━━━ Records for the exercise
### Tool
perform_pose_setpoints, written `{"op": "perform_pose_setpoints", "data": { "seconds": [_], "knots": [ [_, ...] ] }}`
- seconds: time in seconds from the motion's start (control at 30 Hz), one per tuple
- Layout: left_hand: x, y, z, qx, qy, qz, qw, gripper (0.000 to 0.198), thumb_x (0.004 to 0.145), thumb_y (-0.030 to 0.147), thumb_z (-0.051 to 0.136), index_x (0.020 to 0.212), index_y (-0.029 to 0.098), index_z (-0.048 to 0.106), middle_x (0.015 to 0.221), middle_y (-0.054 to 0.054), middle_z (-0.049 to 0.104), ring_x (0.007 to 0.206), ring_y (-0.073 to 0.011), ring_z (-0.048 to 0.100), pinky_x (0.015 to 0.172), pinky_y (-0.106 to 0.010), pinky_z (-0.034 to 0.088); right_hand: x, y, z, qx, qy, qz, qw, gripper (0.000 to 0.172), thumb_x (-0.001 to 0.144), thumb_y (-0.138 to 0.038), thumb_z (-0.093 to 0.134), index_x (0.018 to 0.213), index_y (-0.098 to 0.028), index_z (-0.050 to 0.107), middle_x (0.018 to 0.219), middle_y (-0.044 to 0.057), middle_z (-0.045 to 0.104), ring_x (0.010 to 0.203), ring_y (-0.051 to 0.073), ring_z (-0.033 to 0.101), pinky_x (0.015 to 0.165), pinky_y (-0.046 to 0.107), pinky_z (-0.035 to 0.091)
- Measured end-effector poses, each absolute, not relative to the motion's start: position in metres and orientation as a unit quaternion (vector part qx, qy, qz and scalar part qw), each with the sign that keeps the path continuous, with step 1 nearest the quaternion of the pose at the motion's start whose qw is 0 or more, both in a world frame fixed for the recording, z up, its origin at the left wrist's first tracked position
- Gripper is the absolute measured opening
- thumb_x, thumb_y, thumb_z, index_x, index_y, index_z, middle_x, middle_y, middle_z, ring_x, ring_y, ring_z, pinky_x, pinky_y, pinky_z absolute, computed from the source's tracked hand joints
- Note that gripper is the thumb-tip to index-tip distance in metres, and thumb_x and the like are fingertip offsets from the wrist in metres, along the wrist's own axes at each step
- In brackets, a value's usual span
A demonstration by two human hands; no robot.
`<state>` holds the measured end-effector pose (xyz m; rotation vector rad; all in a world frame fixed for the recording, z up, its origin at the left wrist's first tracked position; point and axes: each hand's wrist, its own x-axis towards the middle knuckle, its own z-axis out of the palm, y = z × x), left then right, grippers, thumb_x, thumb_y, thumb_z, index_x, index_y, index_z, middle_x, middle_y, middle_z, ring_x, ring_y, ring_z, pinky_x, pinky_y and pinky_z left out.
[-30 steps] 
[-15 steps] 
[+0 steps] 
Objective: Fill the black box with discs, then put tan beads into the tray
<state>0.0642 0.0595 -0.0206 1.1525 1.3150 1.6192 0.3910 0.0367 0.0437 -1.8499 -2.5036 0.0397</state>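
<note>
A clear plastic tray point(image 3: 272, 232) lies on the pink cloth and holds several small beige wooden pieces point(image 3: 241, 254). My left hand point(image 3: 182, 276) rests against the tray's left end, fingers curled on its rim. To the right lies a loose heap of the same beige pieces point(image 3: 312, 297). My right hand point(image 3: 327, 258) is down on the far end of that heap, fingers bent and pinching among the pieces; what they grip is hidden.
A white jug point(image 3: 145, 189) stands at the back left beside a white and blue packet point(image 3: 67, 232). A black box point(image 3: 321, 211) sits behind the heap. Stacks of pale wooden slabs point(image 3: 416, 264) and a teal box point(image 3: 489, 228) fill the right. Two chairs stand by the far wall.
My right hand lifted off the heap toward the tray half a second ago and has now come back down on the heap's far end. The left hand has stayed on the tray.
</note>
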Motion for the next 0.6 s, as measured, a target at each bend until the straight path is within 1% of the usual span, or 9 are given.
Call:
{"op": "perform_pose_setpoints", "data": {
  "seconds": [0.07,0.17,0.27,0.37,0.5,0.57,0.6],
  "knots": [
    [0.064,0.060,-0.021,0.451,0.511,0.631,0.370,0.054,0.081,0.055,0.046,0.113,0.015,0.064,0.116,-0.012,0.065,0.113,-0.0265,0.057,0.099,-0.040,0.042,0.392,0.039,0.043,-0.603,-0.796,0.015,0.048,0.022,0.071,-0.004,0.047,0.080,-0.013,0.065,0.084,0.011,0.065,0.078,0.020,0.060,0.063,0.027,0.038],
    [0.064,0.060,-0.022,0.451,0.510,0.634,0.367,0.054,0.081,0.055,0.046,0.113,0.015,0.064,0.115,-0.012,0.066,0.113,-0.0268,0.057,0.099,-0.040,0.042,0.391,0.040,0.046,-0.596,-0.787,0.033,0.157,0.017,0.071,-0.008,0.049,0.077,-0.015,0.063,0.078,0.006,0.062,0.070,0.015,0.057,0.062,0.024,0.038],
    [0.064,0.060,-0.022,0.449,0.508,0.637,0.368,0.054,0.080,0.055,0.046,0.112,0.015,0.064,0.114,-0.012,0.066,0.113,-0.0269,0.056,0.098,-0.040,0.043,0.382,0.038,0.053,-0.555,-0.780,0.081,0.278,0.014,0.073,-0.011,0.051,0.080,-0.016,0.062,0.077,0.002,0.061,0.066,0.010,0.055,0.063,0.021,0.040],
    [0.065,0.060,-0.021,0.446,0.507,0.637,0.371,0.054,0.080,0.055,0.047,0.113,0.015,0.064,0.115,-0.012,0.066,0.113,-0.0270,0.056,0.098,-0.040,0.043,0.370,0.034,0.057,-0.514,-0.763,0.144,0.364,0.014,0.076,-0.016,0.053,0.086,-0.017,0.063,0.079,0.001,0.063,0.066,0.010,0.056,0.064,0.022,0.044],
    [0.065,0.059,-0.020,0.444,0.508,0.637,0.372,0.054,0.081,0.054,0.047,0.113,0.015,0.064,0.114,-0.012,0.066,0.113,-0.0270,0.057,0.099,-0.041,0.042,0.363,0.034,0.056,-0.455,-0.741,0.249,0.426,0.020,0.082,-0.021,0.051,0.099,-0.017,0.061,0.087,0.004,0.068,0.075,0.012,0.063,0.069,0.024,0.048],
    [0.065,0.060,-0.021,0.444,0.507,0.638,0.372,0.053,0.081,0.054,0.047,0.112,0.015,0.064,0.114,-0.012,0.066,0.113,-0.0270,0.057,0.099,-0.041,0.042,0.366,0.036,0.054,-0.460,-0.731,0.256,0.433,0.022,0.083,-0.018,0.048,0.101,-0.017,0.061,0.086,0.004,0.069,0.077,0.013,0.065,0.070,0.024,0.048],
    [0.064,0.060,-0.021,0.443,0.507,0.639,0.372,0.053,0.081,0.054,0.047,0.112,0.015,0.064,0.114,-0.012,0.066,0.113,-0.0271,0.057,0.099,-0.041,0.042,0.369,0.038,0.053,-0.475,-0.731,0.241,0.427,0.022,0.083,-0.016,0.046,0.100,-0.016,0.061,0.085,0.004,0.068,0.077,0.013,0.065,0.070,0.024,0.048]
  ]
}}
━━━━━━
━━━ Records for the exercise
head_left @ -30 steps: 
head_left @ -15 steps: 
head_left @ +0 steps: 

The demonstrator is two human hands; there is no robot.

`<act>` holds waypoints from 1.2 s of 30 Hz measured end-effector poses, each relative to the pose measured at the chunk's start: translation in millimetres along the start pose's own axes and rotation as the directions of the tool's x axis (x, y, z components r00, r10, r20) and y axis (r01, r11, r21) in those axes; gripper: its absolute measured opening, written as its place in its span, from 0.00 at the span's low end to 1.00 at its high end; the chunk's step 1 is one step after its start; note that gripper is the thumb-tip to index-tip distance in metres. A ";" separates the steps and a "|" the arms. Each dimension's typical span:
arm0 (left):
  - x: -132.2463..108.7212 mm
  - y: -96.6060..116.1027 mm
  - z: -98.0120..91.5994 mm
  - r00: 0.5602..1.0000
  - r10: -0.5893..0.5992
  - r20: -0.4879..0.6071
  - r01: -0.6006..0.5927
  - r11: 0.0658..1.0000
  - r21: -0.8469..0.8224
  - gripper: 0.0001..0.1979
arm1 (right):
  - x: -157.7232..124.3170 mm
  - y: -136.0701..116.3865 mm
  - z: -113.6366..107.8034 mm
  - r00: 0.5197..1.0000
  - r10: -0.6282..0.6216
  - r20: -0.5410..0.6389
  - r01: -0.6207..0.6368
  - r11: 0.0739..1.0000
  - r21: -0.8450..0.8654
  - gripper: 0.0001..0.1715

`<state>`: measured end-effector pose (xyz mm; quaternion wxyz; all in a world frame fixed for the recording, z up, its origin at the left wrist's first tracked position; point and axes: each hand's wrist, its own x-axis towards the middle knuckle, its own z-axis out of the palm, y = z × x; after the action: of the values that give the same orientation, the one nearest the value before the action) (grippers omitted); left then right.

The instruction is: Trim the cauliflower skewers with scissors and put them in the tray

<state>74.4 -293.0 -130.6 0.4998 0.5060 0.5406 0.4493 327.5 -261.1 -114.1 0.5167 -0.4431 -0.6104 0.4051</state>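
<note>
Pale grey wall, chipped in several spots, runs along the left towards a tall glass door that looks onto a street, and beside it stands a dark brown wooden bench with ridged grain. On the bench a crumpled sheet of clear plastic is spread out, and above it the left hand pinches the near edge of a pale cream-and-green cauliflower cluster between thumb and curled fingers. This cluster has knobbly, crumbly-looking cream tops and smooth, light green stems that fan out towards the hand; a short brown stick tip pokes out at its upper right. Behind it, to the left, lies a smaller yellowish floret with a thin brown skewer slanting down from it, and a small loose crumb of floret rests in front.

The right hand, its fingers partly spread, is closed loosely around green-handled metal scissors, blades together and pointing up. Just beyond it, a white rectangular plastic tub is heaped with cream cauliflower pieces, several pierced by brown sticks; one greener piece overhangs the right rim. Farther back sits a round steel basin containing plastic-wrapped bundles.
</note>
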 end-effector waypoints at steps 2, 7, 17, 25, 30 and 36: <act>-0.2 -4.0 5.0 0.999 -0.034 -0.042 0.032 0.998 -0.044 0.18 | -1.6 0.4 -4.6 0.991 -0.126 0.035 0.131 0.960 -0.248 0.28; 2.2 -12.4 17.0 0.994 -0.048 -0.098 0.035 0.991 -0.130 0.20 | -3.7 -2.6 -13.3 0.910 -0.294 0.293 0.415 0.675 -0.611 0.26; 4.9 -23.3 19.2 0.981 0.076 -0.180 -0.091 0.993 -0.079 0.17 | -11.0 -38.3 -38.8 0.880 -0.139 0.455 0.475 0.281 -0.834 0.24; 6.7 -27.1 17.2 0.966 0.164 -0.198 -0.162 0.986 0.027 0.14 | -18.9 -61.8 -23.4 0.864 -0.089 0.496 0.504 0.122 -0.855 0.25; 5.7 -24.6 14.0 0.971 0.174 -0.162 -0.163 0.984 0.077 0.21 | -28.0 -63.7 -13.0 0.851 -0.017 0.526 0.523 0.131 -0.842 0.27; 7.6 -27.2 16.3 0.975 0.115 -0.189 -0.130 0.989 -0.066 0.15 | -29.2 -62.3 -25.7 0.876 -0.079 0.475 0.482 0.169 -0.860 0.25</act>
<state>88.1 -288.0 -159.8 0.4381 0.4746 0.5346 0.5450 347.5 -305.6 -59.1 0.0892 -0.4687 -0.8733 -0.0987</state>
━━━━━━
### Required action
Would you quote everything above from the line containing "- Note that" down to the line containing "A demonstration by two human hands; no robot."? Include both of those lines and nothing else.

### Exercise result
- Note that gripper is the thumb-tip to index-tip distance in metres, and thumb_x and the like are fingertip offsets from the wrist in metres, along the wrist's own axes at each step
- In brackets, a value's usual span
A demonstration by two human hands; no robot.

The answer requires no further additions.